Comparison of protein structure prediction methods: Rosetta Ab Initio, which uses fragment assembly, Monte Carlo optimization and energy minimization, and a Linear Algebra Algorithm based on Cayley-Menger matrices.

License

Notifications You must be signed in to change notification settings

GiatrasKon/ProteinStructurePrediction-ComparativeStudy

Repository files navigation

Protein Structure Prediction: Rosetta Ab Initio vs.
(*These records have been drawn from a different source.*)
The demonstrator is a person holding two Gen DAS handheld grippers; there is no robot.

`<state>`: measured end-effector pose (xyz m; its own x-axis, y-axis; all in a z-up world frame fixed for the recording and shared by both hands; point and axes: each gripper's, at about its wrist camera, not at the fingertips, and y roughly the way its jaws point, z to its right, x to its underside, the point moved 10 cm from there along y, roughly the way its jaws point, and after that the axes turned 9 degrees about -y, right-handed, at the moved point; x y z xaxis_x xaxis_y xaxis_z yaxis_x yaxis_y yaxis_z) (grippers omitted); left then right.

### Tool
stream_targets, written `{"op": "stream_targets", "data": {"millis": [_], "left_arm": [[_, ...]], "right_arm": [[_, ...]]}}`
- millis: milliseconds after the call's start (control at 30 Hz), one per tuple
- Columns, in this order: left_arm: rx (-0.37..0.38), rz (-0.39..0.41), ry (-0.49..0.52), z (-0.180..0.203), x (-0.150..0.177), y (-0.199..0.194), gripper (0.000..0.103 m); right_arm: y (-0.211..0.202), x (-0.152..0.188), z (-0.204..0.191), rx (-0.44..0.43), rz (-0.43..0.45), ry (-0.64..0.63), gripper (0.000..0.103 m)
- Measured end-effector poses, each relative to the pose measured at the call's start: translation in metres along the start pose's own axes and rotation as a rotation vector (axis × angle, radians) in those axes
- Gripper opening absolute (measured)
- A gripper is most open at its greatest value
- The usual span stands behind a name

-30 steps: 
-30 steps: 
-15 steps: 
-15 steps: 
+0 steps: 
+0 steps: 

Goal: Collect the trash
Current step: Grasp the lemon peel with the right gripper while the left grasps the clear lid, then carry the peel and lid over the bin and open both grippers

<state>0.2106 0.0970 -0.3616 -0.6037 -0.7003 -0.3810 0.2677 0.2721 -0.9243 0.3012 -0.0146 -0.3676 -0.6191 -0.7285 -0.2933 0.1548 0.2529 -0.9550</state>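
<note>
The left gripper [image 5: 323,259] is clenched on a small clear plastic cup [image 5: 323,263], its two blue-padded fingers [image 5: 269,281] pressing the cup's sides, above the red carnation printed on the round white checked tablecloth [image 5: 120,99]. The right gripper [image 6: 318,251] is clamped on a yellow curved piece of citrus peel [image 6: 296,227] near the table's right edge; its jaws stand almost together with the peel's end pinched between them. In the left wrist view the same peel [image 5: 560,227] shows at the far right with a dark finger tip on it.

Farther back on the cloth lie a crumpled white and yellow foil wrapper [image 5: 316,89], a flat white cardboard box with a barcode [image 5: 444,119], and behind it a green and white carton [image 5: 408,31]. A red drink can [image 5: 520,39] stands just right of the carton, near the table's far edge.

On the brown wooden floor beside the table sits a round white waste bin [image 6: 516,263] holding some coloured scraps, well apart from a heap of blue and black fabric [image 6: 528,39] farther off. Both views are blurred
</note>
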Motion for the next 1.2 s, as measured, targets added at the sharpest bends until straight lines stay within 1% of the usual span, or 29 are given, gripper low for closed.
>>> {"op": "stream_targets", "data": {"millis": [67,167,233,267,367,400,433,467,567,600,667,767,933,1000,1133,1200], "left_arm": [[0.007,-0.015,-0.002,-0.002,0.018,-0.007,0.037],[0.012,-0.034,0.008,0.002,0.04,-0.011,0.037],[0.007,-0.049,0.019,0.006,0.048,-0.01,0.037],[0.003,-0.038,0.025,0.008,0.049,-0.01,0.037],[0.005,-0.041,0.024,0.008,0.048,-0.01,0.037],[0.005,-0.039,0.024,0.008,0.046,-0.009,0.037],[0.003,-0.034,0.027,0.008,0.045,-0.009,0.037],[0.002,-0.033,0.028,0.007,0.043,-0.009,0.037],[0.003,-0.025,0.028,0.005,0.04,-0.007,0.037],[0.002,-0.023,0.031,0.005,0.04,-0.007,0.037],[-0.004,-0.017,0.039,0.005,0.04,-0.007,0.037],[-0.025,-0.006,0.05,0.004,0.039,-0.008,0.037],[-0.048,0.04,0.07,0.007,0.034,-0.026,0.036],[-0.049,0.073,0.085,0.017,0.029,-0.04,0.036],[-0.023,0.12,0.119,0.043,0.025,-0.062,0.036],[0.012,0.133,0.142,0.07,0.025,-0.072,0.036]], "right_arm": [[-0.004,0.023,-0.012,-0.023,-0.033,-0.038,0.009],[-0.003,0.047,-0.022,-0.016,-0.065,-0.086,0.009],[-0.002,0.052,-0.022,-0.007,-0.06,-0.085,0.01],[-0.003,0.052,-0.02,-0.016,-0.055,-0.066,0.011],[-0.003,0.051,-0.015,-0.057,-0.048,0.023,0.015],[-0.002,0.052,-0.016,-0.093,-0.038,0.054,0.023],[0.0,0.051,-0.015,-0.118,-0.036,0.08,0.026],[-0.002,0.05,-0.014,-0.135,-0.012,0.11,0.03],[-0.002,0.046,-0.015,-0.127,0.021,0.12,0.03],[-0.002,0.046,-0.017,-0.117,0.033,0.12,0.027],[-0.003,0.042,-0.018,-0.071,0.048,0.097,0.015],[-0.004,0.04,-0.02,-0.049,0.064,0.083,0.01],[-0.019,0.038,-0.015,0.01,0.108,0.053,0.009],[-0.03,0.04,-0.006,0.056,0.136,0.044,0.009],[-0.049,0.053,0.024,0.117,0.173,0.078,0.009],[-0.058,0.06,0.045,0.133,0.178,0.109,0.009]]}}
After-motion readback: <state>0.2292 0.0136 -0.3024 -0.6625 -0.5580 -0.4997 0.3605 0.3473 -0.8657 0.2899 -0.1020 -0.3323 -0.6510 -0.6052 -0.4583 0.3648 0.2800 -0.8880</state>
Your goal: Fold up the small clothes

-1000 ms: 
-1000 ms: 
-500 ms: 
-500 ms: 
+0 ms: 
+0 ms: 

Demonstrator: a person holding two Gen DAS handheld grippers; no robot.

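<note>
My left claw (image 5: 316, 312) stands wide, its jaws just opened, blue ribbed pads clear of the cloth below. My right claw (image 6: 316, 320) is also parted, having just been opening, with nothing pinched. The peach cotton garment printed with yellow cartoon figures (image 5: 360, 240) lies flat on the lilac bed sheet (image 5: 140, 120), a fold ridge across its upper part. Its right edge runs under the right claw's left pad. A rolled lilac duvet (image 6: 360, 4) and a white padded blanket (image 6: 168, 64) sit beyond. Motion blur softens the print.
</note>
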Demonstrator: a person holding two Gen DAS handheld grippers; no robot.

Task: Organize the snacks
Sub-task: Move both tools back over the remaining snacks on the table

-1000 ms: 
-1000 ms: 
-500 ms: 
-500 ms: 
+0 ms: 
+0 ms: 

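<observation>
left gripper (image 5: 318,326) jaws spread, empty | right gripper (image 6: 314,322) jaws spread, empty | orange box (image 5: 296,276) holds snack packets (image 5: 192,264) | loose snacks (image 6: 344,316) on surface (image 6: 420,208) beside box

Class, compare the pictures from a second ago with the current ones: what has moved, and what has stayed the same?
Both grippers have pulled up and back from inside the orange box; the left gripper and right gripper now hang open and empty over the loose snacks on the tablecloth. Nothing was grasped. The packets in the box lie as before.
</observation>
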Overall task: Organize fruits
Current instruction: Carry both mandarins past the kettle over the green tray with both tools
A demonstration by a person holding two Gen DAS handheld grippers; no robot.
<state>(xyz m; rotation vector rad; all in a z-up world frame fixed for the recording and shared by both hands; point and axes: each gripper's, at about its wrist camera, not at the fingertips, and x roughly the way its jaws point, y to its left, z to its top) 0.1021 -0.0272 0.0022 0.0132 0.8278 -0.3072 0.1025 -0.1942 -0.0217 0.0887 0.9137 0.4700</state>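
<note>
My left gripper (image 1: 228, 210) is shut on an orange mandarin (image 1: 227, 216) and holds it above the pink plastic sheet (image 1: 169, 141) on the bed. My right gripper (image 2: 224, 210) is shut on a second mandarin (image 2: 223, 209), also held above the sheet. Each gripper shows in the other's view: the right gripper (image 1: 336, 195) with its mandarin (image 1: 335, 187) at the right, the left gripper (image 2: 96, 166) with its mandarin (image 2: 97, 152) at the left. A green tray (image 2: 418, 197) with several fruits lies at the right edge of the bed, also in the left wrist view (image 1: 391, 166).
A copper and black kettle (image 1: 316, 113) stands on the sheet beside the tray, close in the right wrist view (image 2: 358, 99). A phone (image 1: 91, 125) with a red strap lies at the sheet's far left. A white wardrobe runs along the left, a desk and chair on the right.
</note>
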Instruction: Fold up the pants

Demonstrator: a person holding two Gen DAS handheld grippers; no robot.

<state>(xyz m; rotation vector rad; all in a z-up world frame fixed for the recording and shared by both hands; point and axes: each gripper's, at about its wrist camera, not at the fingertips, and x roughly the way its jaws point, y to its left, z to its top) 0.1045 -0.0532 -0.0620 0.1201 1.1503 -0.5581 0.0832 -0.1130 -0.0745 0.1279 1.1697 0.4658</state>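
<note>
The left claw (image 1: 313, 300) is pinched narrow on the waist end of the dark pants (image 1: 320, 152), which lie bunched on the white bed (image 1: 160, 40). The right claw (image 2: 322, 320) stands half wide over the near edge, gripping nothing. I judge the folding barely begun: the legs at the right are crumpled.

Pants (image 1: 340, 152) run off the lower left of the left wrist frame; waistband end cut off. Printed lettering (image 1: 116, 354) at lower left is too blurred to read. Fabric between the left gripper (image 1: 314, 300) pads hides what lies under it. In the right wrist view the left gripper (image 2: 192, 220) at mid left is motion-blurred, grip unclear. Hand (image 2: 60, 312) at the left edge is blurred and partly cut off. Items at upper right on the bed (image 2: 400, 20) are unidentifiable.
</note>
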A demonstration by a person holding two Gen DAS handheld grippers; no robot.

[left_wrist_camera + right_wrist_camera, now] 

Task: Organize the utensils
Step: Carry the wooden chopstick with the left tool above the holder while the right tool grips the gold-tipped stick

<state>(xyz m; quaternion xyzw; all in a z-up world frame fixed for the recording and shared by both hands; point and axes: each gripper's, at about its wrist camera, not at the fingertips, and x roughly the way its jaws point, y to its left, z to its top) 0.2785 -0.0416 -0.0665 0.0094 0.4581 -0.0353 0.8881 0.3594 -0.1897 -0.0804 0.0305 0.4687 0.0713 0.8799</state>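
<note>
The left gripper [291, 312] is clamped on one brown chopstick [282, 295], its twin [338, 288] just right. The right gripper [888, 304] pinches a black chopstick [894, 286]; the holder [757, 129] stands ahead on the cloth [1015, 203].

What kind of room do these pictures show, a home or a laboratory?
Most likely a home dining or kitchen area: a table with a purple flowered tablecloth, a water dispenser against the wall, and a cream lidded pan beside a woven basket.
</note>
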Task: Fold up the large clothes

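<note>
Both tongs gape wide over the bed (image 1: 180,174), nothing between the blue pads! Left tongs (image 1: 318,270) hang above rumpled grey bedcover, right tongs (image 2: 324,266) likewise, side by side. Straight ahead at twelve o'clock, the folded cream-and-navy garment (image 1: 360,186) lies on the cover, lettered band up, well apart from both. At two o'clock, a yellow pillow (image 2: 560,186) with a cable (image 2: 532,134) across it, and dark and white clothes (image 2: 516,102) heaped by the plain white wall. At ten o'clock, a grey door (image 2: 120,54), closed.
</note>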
Linear Algebra Algorithm

This repository contains the code, data, and documentation for a project comparing the performance of two computational methods for protein structure prediction: Rosetta Ab Initio and a Linear Algebra Algorithm, described in the "Molecular conformation search by distance matrix perturbations" by Emiris I. et. al. These methods are critical for understanding molecular mechanisms, advancing drug design, and exploring diseases at a molecular level.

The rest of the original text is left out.